Exercise brief: Please copy out the lines in the entries that contain "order".

Items from a dataset:
──────────

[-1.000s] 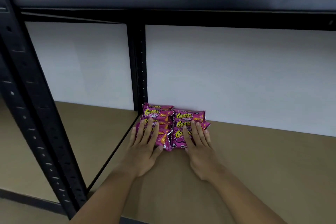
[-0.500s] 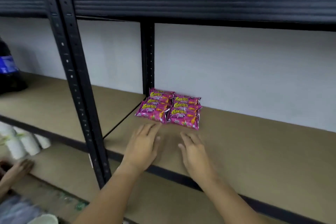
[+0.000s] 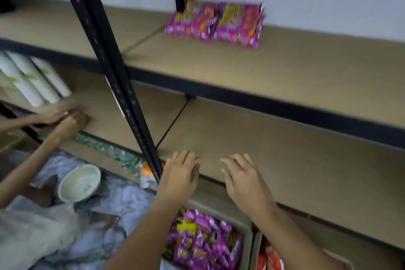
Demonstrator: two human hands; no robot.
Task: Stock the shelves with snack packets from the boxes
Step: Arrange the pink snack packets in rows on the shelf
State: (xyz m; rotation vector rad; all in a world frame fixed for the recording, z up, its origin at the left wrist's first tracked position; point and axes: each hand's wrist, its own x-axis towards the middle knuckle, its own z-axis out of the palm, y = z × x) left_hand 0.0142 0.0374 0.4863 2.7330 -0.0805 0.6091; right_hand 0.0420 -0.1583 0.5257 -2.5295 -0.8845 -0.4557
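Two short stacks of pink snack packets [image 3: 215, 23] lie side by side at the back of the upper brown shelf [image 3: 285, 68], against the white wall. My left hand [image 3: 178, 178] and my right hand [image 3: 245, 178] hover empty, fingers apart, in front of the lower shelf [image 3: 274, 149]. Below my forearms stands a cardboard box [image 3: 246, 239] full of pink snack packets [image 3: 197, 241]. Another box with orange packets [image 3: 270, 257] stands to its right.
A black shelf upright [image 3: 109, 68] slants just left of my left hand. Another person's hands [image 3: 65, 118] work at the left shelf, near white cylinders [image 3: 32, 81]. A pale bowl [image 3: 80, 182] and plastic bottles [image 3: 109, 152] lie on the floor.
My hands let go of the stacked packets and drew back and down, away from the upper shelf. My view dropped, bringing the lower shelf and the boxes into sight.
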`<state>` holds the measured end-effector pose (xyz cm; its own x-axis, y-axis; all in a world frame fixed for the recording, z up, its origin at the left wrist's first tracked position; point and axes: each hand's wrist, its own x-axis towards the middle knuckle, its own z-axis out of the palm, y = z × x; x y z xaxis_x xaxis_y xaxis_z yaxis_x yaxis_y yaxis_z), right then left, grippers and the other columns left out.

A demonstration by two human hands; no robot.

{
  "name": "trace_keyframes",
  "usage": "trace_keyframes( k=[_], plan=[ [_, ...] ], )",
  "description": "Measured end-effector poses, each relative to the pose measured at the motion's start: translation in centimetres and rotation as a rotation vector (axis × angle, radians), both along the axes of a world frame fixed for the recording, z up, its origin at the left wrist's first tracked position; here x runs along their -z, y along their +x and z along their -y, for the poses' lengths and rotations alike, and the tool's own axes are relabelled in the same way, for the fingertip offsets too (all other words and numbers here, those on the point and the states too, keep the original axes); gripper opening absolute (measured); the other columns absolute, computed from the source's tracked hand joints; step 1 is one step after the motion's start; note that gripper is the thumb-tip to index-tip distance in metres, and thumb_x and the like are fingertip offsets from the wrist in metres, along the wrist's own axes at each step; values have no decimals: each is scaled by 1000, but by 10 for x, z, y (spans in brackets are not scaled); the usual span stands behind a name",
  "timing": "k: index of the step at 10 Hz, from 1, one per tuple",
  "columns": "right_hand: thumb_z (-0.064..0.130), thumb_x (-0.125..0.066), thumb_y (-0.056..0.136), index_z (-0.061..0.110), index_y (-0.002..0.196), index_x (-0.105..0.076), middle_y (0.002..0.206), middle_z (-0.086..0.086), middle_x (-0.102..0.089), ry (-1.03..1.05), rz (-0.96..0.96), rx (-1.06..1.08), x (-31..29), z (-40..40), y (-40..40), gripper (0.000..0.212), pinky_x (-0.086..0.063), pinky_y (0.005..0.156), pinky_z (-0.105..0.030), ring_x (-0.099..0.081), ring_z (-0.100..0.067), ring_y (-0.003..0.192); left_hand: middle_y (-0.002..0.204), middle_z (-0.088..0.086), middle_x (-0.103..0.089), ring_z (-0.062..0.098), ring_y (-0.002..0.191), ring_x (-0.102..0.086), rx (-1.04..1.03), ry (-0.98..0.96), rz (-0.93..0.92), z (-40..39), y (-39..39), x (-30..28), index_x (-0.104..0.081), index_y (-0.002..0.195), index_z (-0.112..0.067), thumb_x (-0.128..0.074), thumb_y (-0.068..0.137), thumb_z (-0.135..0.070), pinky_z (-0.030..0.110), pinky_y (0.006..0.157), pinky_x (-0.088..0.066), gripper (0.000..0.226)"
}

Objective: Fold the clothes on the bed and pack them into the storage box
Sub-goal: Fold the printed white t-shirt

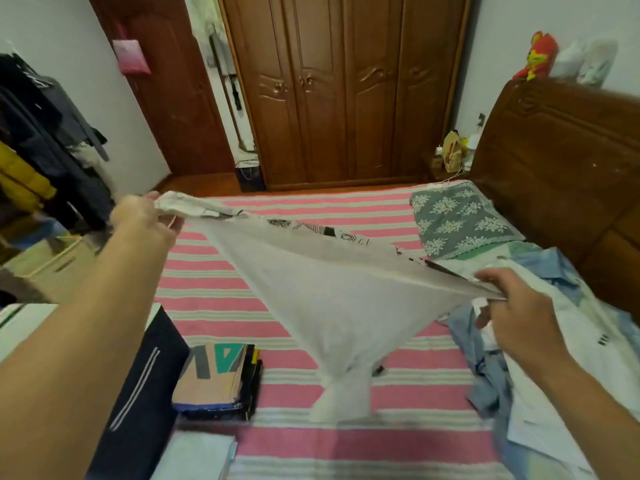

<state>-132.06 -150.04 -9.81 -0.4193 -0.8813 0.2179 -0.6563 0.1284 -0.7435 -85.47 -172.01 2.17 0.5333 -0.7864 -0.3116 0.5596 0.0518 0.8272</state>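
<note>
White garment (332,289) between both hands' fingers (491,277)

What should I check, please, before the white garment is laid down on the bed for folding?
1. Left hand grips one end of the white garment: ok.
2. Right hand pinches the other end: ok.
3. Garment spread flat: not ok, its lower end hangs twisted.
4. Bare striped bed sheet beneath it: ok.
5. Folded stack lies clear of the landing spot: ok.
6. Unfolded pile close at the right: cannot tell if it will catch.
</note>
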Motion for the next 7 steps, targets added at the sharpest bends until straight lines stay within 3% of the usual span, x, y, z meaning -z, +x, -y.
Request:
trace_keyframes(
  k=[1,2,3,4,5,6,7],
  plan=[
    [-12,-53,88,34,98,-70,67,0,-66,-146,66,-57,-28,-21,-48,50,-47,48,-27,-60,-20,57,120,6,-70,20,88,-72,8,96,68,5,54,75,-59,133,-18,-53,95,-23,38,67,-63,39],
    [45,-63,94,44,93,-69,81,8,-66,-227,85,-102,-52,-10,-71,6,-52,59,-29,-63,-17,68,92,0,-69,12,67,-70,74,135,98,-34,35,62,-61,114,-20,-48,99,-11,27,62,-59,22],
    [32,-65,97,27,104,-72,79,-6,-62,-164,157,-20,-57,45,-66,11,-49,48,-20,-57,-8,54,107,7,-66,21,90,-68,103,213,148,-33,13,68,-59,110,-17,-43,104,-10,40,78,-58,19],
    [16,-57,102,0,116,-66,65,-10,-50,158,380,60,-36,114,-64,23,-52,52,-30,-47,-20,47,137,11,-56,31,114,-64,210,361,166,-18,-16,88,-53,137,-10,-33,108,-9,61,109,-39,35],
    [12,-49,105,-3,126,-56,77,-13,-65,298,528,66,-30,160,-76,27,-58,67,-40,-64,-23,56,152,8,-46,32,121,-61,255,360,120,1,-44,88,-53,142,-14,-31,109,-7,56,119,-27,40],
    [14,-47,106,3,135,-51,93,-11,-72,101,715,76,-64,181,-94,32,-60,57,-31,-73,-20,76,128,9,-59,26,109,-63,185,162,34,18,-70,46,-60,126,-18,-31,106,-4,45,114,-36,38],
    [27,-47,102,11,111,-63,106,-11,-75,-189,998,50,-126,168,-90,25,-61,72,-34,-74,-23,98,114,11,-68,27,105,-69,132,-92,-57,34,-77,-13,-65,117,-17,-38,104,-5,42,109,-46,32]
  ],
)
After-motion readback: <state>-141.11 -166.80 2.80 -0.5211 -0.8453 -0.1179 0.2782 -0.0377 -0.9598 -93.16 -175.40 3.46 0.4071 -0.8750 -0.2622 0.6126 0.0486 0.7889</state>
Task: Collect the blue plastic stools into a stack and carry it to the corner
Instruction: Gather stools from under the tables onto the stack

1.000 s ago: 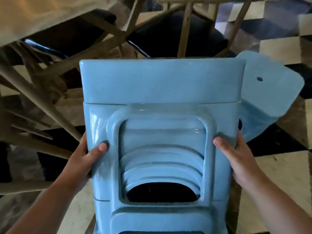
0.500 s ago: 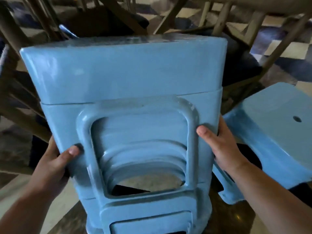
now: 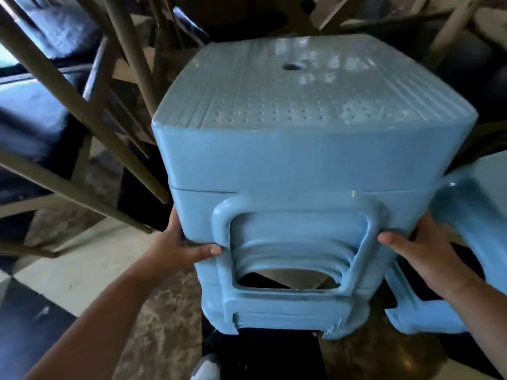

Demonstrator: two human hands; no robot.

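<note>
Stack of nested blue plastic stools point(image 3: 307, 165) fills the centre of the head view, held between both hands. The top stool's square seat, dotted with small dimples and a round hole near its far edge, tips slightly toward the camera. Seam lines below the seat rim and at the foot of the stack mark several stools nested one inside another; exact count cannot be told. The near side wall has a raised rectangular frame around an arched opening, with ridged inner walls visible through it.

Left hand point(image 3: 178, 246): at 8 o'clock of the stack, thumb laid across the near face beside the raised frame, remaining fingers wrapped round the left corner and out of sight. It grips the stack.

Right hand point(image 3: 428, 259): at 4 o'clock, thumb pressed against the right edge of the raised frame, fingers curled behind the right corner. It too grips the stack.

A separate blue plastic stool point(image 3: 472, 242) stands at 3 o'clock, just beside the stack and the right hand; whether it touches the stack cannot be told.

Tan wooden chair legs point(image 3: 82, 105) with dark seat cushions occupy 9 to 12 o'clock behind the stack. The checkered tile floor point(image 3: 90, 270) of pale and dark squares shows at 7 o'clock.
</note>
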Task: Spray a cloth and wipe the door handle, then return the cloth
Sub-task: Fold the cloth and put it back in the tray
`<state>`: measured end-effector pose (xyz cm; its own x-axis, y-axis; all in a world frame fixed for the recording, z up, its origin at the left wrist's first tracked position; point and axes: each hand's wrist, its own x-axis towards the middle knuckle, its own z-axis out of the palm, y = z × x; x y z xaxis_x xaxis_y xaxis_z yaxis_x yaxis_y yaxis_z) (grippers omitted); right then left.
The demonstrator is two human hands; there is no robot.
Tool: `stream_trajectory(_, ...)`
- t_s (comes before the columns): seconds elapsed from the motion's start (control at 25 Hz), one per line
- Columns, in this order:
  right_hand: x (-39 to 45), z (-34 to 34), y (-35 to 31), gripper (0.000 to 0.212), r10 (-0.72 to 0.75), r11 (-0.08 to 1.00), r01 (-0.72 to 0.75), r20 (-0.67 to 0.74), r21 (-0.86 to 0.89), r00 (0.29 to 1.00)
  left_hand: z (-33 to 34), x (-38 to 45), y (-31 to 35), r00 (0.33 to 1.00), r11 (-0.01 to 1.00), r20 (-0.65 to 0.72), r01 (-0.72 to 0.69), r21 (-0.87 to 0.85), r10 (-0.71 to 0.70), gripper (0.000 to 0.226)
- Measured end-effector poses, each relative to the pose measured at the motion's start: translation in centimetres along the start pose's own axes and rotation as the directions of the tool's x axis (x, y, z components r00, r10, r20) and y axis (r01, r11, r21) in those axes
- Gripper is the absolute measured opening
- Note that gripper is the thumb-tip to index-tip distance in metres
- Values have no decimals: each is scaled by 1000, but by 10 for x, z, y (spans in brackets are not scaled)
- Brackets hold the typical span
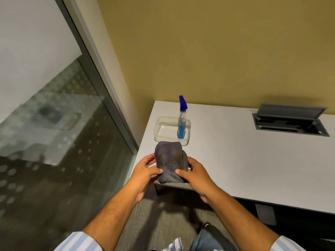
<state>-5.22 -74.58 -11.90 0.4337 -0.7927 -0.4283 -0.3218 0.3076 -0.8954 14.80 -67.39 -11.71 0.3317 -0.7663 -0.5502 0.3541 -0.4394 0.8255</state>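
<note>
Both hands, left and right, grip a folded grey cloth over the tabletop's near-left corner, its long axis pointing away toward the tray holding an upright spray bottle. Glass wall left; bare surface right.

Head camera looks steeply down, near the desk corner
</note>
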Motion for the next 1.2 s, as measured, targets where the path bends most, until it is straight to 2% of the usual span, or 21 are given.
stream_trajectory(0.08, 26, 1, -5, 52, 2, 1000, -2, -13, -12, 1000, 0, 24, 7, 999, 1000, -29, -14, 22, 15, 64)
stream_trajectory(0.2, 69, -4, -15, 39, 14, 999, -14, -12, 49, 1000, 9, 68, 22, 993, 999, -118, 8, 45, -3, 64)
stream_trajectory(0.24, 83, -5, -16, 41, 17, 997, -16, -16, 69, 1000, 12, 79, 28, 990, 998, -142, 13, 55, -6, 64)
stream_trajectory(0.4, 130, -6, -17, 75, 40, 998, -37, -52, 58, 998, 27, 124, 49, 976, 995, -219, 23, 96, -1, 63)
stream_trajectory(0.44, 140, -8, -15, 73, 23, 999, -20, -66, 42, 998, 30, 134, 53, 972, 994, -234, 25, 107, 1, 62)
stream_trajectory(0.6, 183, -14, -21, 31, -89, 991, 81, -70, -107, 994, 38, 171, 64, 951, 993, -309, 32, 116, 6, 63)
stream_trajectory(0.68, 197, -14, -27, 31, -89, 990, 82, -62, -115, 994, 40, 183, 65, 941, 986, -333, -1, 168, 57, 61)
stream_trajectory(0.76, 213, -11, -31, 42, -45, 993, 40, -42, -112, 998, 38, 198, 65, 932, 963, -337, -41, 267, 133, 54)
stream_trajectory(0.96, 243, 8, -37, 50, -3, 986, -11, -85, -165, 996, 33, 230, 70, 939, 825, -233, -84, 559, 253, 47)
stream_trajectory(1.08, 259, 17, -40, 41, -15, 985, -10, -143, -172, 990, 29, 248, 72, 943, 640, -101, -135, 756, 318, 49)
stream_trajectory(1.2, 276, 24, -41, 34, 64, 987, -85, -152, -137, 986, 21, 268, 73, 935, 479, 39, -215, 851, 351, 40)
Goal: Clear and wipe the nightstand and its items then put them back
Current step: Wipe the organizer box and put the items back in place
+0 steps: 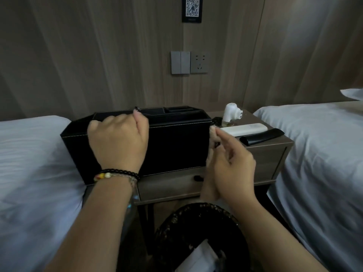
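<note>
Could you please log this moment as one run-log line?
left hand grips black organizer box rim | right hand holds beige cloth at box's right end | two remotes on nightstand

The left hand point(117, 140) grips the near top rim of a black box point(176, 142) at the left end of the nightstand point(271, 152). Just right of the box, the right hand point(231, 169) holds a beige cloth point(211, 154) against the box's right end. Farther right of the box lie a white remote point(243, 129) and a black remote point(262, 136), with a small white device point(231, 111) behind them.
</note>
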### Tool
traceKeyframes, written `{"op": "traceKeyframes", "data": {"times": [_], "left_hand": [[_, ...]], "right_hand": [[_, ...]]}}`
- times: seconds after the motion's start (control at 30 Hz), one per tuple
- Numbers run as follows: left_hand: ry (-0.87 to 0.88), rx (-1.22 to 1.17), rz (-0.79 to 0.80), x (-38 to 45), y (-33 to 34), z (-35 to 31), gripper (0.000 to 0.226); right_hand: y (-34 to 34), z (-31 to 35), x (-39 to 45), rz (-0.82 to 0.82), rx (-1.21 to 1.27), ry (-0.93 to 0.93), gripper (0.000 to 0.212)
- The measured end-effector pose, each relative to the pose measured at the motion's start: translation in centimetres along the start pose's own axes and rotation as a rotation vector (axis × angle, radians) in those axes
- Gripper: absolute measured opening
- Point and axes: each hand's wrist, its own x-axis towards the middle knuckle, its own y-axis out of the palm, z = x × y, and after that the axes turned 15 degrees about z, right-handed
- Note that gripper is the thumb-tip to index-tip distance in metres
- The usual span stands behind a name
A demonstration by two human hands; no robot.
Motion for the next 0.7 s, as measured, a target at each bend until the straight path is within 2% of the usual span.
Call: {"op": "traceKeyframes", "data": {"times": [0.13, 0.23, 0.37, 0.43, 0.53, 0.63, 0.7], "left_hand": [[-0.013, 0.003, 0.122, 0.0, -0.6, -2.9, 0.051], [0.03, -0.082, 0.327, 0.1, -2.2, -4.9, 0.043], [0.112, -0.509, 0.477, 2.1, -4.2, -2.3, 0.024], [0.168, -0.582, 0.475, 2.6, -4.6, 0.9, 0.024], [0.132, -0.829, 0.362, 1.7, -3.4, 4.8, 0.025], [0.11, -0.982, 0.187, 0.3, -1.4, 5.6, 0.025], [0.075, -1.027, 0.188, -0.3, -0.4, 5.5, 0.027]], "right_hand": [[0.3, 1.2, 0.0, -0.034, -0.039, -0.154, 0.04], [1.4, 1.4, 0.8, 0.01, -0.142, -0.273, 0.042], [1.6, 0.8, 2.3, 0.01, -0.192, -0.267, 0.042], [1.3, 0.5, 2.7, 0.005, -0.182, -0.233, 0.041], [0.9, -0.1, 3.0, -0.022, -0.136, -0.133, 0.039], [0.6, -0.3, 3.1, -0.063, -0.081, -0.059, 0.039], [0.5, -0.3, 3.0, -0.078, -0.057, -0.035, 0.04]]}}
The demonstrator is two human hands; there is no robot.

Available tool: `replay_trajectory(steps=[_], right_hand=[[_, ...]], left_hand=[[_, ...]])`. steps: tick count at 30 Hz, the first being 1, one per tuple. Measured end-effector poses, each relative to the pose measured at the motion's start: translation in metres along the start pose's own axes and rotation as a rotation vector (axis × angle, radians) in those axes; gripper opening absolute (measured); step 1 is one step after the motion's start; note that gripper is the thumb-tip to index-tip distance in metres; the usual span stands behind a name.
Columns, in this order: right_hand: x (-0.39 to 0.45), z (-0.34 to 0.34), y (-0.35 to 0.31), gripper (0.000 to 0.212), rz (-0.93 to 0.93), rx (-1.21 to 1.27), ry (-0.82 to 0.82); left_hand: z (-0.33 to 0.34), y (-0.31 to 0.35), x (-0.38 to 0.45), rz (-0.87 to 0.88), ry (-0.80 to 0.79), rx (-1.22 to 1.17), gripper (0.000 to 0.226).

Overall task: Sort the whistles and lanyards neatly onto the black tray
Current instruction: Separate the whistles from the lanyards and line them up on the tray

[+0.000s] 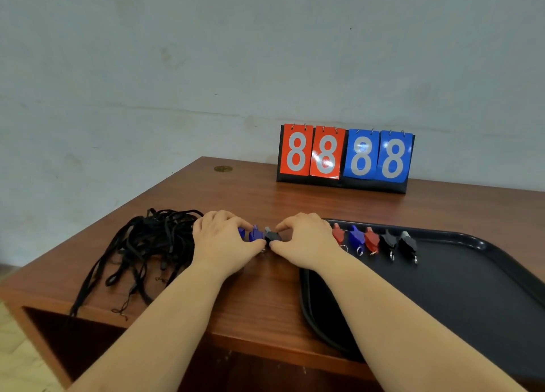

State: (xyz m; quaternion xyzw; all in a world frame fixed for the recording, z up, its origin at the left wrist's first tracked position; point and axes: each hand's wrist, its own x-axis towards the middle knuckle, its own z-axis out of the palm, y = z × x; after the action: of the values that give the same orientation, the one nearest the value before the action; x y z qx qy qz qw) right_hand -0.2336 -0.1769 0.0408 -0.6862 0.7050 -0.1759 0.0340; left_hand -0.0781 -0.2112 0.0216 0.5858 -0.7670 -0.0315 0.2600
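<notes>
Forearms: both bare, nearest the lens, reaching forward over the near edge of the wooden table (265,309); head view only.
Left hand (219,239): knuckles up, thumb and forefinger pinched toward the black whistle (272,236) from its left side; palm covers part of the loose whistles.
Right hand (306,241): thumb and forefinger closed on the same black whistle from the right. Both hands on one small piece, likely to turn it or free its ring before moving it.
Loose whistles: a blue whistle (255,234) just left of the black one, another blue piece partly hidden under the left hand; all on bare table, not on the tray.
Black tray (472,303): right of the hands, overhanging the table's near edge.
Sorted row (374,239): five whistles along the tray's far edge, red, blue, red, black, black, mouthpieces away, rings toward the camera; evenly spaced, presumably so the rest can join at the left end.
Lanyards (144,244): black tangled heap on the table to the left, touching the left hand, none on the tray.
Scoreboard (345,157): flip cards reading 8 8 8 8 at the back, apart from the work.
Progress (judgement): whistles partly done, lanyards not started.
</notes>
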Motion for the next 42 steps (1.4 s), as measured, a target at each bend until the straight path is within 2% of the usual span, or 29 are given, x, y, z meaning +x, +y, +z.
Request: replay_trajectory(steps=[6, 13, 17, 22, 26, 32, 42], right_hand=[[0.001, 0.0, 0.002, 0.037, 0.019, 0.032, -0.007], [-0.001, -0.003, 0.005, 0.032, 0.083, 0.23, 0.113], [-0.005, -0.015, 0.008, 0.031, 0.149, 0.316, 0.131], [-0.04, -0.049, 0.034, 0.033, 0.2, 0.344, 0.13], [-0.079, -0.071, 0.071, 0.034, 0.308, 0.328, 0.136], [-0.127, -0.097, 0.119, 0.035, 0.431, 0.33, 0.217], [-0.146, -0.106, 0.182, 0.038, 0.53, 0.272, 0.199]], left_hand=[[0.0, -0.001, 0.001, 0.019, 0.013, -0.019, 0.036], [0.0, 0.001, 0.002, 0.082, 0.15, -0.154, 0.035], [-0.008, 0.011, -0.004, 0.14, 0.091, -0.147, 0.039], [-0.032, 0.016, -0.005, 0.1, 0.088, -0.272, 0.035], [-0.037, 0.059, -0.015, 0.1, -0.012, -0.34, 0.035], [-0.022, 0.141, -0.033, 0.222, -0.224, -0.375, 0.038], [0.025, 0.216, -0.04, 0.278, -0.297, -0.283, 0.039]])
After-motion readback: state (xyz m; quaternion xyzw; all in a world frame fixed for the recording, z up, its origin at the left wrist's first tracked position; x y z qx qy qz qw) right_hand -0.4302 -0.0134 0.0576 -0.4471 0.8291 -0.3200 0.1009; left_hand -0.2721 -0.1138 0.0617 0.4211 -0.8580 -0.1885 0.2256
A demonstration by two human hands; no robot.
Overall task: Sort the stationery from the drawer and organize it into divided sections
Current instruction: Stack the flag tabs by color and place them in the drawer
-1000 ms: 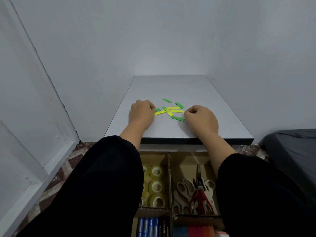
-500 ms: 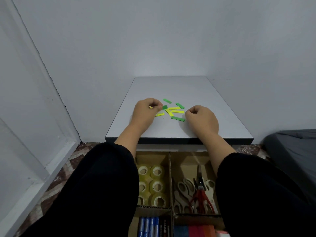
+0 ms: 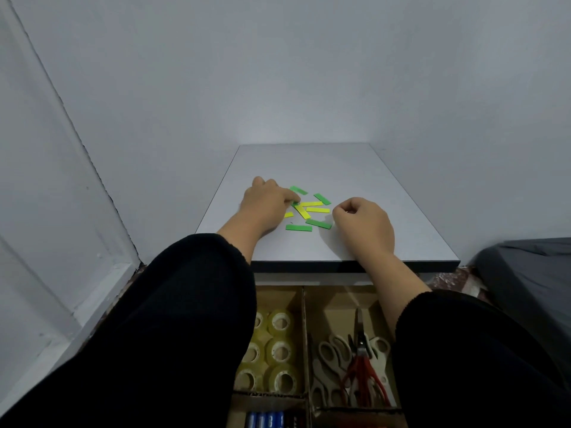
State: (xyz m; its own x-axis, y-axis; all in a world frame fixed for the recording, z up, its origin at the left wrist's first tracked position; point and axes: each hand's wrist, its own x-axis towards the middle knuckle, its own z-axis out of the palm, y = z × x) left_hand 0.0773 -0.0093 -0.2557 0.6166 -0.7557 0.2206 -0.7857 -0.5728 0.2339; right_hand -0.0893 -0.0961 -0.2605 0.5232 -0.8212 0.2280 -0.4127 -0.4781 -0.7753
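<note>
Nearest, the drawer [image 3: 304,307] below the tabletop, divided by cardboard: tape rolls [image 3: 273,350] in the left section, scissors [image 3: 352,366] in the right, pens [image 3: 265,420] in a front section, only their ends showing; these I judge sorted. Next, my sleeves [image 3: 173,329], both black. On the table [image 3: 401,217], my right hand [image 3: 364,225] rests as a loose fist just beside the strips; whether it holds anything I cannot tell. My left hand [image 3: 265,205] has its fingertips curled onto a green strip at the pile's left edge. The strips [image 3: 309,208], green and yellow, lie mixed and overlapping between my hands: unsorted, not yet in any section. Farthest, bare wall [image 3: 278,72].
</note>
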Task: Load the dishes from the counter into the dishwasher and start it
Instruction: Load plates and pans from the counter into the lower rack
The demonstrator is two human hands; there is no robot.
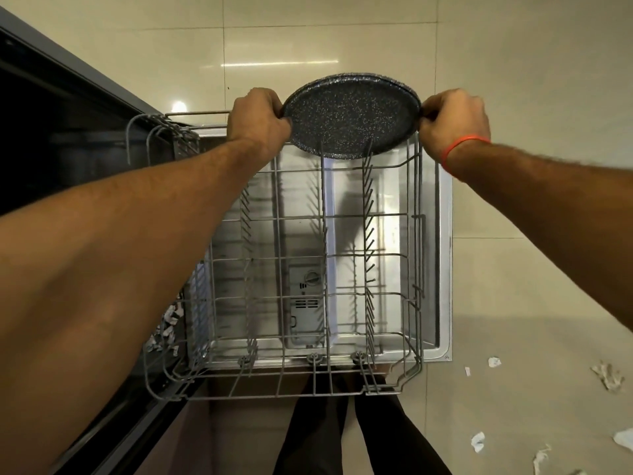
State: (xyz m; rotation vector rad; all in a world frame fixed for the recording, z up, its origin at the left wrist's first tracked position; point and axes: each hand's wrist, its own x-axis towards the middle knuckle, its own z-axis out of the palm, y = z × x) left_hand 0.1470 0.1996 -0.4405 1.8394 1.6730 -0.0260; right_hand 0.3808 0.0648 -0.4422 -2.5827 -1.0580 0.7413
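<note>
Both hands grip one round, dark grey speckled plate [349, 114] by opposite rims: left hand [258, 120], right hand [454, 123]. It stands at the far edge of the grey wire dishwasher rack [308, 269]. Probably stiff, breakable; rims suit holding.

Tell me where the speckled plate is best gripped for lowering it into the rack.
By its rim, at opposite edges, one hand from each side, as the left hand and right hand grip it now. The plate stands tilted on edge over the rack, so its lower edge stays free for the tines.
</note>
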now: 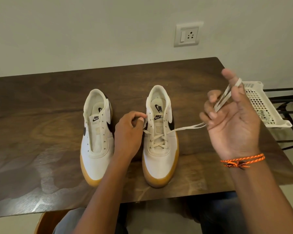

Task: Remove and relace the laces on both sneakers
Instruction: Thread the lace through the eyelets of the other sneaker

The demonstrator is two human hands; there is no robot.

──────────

Expected answer:
- Columns, in this order:
Columns, in this order: right_hand: x (-0.39 to 0.45), z (-0.34 to 0.34), y (-0.35 to 0.31), gripper (0.000 to 0.212), rz (-0.93 to 0.93), rx (-1.21 to 1.27), ry (-0.82 to 0.82); left_hand: z (-0.33 to 0.34), y (-0.31 to 0.35), x (-0.38 to 0.45), rz (-0.87 to 0.88), ry (-0.80 to 0.79), rx (-1.22 to 1.17), gripper (0.000 to 0.226).

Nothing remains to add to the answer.